Aku menoleh kedua orang yang berada di kamar itu, tersenyum. “Pasangan yang serasi, “batinku, bahagia. Air mataku pun spontan meleleh. Kutaruh tangan Adit di atas tangan anakku dan menaruh telapak tanganku di atasnya. Kedua tangan itu saling menggenggam, hangat.

“Adit.. tolong jagain Indah ya. Bunda nitip Indah bersamamu. Bunda bahagia melihat kedekatan kalian. Bunda restui hubungan kalian hingga ke pernikahan, “ujarku mengumpulkan tenaga memandang wajah kekasih anakku.

“Bundaa.. Bunda harus sembuh biar bisa melihat pernikahan kami, ” Indah menangis memelukku. Tak ingin rasanya melihatku menderita.

“Bunda sudah bahagia nak melihatmu tumbuh dewasa. Tolong maafin ayahmu ya nak, biar bagaimana ia ayahmu,” kataku terengah-engah, beri nasehat.
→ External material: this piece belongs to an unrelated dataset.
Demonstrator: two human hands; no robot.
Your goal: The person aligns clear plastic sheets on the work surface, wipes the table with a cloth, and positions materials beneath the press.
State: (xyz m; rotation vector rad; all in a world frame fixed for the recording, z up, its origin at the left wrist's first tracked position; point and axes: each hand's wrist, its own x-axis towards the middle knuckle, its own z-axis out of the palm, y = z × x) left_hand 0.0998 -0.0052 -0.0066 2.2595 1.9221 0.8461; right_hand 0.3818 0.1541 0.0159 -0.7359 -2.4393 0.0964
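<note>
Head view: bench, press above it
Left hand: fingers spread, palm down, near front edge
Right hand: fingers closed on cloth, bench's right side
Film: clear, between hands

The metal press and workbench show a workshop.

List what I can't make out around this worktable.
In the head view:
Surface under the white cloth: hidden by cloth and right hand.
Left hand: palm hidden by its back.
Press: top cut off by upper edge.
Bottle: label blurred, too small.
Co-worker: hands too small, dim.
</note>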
“Asalkan Bunda lekas sembuh, Indah akan lakukan apa saja demi Bunda.” Putriku tersedu sedan memelukku. Perasaanku sudah ringan, tak ada lagi beban dengan masa lalu yang menghimpitku. Kubelay pelan rambutnya yang hitam hingga aku tertidur.

Langit tak berawan, angin semilir bertiup pelan memainkan dahan pohon kamboja. Seorang lelaki nampak duduk terpekur mengusap batu nisan. Wajahnya sedih, menyiratkan duka yang amat dalam.
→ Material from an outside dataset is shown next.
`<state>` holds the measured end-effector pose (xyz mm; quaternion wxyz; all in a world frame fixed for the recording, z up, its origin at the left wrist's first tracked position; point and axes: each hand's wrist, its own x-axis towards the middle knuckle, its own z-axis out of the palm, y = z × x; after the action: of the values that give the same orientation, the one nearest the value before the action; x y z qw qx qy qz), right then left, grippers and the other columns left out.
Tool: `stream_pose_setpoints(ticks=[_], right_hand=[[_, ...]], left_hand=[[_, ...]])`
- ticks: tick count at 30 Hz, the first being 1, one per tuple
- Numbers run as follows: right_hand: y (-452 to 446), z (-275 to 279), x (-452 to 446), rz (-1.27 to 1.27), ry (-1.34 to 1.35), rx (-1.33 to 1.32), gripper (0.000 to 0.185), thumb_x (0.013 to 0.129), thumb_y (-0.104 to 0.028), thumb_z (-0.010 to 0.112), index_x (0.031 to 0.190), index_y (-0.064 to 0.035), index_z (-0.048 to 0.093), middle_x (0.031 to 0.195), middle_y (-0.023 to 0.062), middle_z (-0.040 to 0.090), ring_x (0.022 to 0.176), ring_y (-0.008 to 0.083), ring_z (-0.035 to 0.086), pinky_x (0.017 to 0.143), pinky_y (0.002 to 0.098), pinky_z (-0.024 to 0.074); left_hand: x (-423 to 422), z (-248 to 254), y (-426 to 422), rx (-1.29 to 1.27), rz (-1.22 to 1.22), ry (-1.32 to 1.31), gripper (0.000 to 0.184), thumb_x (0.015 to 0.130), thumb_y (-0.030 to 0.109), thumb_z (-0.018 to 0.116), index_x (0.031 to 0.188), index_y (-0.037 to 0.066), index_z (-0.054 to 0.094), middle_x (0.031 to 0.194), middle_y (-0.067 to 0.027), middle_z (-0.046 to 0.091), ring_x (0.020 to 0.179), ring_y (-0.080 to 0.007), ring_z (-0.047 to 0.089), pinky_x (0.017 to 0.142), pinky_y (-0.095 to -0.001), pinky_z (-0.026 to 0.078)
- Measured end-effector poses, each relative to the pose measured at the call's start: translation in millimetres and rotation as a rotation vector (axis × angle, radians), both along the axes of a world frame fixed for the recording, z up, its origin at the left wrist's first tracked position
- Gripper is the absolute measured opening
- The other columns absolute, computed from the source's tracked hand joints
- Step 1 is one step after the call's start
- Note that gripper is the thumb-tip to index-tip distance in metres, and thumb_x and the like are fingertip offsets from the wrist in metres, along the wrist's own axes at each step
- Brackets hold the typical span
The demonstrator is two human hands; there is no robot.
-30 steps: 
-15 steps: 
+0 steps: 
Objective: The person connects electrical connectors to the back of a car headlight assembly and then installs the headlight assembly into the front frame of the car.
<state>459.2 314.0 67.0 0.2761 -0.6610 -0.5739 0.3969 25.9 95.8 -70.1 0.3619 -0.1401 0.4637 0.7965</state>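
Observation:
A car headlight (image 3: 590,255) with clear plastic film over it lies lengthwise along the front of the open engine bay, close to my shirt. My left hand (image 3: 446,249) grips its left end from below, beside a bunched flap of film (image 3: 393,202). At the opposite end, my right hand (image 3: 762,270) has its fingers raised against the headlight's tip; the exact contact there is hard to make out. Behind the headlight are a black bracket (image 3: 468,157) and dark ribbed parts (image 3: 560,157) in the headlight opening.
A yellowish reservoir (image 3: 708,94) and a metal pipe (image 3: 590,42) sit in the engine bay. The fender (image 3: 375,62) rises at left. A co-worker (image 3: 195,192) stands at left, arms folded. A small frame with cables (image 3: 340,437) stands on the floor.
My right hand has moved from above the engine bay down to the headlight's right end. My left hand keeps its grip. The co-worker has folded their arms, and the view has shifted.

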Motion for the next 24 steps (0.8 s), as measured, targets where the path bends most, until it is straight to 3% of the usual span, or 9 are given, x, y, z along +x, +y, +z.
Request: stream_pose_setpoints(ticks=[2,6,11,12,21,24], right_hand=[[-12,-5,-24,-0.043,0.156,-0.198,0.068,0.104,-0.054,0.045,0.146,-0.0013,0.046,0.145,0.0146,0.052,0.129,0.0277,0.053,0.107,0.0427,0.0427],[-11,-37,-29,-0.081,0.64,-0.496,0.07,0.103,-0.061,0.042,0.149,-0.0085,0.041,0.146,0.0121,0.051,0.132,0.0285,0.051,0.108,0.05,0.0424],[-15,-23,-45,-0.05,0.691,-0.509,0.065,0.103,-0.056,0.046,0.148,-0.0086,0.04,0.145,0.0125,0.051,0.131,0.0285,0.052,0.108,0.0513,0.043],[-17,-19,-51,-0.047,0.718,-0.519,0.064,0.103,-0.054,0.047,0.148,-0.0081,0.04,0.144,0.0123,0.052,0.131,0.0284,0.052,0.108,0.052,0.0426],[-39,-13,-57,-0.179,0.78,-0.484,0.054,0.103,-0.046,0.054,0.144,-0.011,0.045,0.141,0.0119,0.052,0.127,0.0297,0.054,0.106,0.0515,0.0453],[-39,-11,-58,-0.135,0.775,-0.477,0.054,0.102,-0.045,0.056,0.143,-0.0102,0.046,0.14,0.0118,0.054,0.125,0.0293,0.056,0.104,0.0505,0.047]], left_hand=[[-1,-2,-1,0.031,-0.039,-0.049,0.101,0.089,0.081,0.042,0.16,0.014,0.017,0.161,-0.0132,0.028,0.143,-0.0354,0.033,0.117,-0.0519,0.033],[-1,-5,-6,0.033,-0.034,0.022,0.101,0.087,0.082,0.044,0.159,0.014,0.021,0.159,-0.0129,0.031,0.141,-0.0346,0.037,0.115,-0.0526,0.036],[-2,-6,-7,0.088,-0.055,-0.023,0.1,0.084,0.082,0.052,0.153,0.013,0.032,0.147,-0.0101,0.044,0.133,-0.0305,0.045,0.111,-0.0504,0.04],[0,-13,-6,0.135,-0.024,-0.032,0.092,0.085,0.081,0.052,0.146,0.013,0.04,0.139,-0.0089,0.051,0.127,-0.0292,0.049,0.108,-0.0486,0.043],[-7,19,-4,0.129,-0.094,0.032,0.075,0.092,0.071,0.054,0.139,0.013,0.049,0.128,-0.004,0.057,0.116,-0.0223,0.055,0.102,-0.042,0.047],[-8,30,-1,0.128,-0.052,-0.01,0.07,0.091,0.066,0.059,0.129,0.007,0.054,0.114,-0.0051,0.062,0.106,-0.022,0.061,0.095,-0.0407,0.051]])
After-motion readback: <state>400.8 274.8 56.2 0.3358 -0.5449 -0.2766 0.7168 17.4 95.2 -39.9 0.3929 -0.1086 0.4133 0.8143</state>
“Maafkan mas, Bund.. mas sangat berdosa dan sangat kehilanganmu. Seandainya waktu bisa diputar kembali, mas rela kehilangan satu payudaramu daripada kehilangan dirimu,” lelaki itu tertunduk memeluk batu nisan mendiang istrinya.

Bram baru merasakan kehilangan setelah istri yang ditinggalkannya lalu berpulang ke rahmatullah. Meski ia sudah menikah namun kehangatan dan kebahagiaan yang ia rasakan tak sama seperti sebuah keluarga.